Galatians 2:19. For I through law died to law (a dative of disadvantage) that I might live to God (dative of advantage). The same idea is expressed in Romans 7:4-6; Colossians 2:20. Paul gives here, in a single sentence, the substance of his own experience, which he more fully explains in the seventh chapter of Romans. The “I” is here Paul himself, and not Peter (as in Galatians 2:18). The law itself led him to Christ, so that it would be sinful and foolish to return to it again, as Peter did. As well might a freedman become a slave, or a man return to childhood. The law is a schoolmaster to lead to Christ (Galatians 3:24), by developing the sense of sin and the need of redemption. But the very object of a schoolmaster is to elevate the pupil above the need of his instruction and tuition. His success in teaching emancipates the pupil. So children nurse at their mother's breast, that they may outgrow it, and by passing through the school of parental authority and discipline they attain to age, freedom, and independence. The ‘law' is therefore to be taken in the same sense in both cases of the Mosaic law. Comp.

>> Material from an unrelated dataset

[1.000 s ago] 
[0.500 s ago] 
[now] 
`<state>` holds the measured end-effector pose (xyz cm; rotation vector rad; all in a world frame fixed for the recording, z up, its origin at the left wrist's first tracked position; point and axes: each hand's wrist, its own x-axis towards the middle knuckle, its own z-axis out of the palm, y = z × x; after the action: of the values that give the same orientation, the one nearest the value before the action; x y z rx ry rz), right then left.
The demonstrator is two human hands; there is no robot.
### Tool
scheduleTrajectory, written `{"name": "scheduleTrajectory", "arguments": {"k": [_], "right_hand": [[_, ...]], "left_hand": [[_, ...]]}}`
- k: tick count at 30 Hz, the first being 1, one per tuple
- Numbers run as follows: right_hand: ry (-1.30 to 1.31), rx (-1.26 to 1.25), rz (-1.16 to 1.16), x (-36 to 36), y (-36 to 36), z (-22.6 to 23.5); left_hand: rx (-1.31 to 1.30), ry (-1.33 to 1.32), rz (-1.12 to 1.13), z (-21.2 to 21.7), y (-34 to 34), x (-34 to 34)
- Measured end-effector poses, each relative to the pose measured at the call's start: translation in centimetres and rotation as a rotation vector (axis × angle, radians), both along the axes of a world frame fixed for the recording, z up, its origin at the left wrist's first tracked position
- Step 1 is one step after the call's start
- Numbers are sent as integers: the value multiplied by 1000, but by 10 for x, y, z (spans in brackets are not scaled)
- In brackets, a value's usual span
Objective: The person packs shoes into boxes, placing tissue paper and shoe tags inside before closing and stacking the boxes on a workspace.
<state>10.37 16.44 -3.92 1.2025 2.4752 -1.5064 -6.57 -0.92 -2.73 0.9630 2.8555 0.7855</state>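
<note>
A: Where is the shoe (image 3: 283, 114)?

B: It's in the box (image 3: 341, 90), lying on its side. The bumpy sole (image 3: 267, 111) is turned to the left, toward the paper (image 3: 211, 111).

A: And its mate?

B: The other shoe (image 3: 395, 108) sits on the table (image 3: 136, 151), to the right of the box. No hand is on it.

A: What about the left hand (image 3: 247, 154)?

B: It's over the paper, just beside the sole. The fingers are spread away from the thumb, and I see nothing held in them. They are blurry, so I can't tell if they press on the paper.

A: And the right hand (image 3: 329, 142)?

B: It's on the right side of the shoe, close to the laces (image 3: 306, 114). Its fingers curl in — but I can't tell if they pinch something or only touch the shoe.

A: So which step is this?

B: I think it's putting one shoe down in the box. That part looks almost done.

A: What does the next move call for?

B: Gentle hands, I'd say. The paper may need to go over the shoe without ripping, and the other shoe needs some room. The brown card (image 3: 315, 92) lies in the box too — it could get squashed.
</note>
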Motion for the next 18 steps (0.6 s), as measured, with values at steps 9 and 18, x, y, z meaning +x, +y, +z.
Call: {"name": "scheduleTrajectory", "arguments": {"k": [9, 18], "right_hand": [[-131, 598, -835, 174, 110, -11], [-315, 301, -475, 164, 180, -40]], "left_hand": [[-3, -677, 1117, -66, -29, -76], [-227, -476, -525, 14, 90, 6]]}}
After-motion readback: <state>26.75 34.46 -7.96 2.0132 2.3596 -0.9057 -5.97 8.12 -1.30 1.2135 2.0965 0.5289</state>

Romans 7:6-13. Those who (with many of the fathers, and even Luther and Bengel) refer it in the first clause to the law of Christ (Romans 8:2), and in the second clause to the law of Moses, miss the drift and beauty of the passage. ‘Law' without the article has a wider sense, and is applicable to all kinds of law, as a general rule or principle, but chiefly and emphatically to the Mosaic law, which is usually indicated by the definite article.

That I might live unto God, a new life of obedience to the law of Christ, and gratitude for the redeeming mercy of God. The death of the old man of sin is followed by the resurrection of the new man of righteousness. This cuts off all forms of antinomianism.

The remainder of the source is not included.